**GOAL OF THE EXERCISE:** An exact restatement of the records below is expected.
[[ RECORD EXCERPTS, beginning ]]
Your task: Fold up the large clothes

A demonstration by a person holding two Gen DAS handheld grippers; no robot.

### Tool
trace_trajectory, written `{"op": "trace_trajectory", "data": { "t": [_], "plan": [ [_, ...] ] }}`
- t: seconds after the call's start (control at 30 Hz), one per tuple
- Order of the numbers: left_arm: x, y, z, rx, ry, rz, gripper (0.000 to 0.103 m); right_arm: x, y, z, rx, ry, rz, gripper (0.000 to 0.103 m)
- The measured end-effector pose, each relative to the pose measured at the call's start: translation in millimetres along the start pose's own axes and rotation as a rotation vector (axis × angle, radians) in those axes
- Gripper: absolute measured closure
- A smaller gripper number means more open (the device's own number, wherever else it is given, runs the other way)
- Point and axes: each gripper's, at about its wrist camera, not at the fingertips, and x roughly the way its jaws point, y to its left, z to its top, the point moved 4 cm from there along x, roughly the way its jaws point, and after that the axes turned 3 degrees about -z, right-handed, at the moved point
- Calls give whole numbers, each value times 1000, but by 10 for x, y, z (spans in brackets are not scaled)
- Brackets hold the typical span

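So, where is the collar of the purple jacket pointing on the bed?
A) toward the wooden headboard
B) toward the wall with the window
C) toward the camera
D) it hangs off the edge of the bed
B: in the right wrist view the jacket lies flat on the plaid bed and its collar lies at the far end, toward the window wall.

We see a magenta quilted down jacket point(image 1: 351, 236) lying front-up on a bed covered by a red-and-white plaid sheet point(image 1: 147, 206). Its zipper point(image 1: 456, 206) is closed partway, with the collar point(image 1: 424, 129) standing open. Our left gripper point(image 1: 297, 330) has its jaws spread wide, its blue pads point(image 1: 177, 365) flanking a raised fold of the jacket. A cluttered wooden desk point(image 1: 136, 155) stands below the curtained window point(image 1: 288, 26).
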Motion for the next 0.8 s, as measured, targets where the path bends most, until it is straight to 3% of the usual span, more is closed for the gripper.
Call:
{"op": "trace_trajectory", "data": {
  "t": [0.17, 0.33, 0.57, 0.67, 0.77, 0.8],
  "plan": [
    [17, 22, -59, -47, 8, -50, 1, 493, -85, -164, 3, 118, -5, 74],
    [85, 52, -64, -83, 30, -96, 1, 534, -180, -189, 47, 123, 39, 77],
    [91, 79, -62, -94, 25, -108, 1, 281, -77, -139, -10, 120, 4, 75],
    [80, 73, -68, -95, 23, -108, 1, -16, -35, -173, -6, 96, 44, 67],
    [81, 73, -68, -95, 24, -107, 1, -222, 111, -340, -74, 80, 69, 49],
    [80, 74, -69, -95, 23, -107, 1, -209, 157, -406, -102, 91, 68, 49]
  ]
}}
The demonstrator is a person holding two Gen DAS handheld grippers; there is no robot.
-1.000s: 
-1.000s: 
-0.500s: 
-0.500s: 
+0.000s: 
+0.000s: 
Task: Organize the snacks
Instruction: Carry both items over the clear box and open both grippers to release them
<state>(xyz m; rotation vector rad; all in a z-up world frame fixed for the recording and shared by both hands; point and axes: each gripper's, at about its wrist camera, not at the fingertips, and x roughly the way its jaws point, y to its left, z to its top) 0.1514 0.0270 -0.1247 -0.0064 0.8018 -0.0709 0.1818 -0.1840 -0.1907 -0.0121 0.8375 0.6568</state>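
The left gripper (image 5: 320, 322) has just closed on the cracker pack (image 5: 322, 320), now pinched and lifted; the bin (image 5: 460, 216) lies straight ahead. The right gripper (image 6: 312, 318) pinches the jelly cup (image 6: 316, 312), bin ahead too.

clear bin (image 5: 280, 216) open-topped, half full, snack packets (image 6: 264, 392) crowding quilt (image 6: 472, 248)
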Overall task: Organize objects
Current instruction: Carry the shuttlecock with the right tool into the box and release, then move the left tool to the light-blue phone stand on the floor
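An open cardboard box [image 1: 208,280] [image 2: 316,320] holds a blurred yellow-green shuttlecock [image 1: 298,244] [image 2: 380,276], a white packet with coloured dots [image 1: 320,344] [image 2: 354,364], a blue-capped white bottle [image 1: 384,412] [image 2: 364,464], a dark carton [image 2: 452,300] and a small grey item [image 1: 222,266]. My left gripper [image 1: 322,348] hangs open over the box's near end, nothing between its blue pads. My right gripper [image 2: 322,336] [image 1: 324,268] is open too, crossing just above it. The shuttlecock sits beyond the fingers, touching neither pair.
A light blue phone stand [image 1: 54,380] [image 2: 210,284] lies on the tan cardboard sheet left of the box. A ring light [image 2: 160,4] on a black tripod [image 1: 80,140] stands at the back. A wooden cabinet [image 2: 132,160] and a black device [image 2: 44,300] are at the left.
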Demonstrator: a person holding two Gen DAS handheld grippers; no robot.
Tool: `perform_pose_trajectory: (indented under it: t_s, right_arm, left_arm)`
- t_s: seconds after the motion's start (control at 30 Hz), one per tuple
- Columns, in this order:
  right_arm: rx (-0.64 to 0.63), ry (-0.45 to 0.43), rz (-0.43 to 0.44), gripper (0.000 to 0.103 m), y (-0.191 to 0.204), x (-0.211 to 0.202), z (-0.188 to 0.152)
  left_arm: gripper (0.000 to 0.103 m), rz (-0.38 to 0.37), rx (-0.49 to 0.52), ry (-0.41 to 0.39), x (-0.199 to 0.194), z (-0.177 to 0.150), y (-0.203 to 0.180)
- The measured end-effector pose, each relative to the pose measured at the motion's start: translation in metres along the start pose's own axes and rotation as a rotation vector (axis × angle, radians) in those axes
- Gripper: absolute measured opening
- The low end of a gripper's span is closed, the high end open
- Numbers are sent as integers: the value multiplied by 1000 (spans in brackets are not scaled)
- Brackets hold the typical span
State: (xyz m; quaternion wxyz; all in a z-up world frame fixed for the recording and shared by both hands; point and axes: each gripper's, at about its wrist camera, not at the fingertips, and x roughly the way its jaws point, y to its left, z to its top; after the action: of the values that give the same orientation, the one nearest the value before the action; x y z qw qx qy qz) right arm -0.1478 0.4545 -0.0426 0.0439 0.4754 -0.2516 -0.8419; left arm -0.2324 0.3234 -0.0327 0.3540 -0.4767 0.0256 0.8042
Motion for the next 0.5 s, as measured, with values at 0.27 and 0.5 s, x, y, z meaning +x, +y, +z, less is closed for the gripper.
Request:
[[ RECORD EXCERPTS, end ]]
**EXERCISE RESULT:**
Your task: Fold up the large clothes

A demonstration by a person holding two Gen DAS handheld grippers; no robot.

### Tool
trace_trajectory, written `{"op": "trace_trajectory", "data": { "t": [_], "plan": [ [_, ...] ] }}`
- t: seconds after the call's start (control at 30 Hz), one per tuple
- Order of the numbers: left_arm: x, y, z, rx, ry, rz, gripper (0.000 to 0.103 m); right_arm: x, y, z, rx, ry, rz, gripper (0.000 to 0.103 m)
- The measured end-effector pose, each relative to the pose measured at the call's start: translation in millimetres along the start pose's own axes and rotation as a rotation vector (axis × angle, radians) in those axes
- Gripper: absolute measured closure
- A smaller gripper number means more open (the device's own number, wherever else it is given, runs the other way)
- Point and axes: each gripper's, at about its wrist camera, not at the fingertips, and x roughly the way its jaws point, y to its left, z to its top, the point moved 4 cm from there along x, roughly the way its jaws point, and after that the axes turned 3 degrees about -z, right-handed, at the moved point
- Calls give whole numbers, each value times 1000, but by 10 for x, y, z (spans in brackets are not scaled)
- Brackets hold the typical span

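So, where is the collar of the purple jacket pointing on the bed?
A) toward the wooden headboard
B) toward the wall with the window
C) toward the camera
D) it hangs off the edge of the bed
B: in the right wrist view the jacket lies flat on the plaid bed and its collar lies at the far end, toward the window wall.

We see a magenta quilted down jacket point(image 1: 351, 236) lying front-up on a bed covered by a red-and-white plaid sheet point(image 1: 147, 206). Its zipper point(image 1: 456, 206) is closed partway, with the collar point(image 1: 424, 129) standing open. Our left gripper point(image 1: 297, 330) has its jaws spread wide, its blue pads point(image 1: 177, 365) flanking a raised fold of the jacket. A cluttered wooden desk point(image 1: 136, 155) stands below the curtained window point(image 1: 288, 26).
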Motion for the next 0.8 s, as measured, targets where the path bends most, until it is straight to 3% of the usual span, more is closed for the gripper.
Call:
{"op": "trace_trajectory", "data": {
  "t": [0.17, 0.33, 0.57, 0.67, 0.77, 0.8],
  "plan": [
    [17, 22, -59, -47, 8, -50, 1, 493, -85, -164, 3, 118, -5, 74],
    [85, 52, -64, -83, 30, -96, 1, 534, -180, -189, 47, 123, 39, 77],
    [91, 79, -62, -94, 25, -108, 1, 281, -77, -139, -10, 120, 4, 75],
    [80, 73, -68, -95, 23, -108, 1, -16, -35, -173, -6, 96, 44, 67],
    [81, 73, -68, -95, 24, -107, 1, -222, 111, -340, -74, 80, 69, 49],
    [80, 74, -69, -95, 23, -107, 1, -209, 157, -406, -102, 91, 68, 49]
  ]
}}
The demonstrator is a person holding two Gen DAS handheld grippers; there is no robot.
-1.000s: 
-1.000s: 
-0.500s: 
-0.500s: 
+0.000s: 
+0.000s: 
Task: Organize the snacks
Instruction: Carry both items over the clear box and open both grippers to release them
<state>(xyz m; rotation vector rad; all in a z-up world frame fixed for the recording and shared by both hands; point and axes: each gripper's, at about its wrist camera, not at the fingertips, and x roughly the way its jaws point, y to its left, z to its top) 0.1514 0.0270 -0.1247 -0.0064 0.8018 -0.0709 0.1818 -0.1840 -0.1907 -0.0121 0.8375 0.6568</state>
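The left gripper (image 5: 320, 322) has just closed on the cracker pack (image 5: 322, 320), now pinched and lifted; the bin (image 5: 460, 216) lies straight ahead. The right gripper (image 6: 312, 318) pinches the jelly cup (image 6: 316, 312), bin ahead too.

clear bin (image 5: 280, 216) open-topped, half full, snack packets (image 6: 264, 392) crowding quilt (image 6: 472, 248)
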Overall task: Organize objects
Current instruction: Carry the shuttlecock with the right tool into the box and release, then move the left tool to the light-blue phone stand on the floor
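An open cardboard box [image 1: 208,280] [image 2: 316,320] holds a blurred yellow-green shuttlecock [image 1: 298,244] [image 2: 380,276], a white packet with coloured dots [image 1: 320,344] [image 2: 354,364], a blue-capped white bottle [image 1: 384,412] [image 2: 364,464], a dark carton [image 2: 452,300] and a small grey item [image 1: 222,266]. My left gripper [image 1: 322,348] hangs open over the box's near end, nothing between its blue pads. My right gripper [image 2: 322,336] [image 1: 324,268] is open too, crossing just above it. The shuttlecock sits beyond the fingers, touching neither pair.
A light blue phone stand [image 1: 54,380] [image 2: 210,284] lies on the tan cardboard sheet left of the box. A ring light [image 2: 160,4] on a black tripod [image 1: 80,140] stands at the back. A wooden cabinet [image 2: 132,160] and a black device [image 2: 44,300] are at the left.
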Demonstrator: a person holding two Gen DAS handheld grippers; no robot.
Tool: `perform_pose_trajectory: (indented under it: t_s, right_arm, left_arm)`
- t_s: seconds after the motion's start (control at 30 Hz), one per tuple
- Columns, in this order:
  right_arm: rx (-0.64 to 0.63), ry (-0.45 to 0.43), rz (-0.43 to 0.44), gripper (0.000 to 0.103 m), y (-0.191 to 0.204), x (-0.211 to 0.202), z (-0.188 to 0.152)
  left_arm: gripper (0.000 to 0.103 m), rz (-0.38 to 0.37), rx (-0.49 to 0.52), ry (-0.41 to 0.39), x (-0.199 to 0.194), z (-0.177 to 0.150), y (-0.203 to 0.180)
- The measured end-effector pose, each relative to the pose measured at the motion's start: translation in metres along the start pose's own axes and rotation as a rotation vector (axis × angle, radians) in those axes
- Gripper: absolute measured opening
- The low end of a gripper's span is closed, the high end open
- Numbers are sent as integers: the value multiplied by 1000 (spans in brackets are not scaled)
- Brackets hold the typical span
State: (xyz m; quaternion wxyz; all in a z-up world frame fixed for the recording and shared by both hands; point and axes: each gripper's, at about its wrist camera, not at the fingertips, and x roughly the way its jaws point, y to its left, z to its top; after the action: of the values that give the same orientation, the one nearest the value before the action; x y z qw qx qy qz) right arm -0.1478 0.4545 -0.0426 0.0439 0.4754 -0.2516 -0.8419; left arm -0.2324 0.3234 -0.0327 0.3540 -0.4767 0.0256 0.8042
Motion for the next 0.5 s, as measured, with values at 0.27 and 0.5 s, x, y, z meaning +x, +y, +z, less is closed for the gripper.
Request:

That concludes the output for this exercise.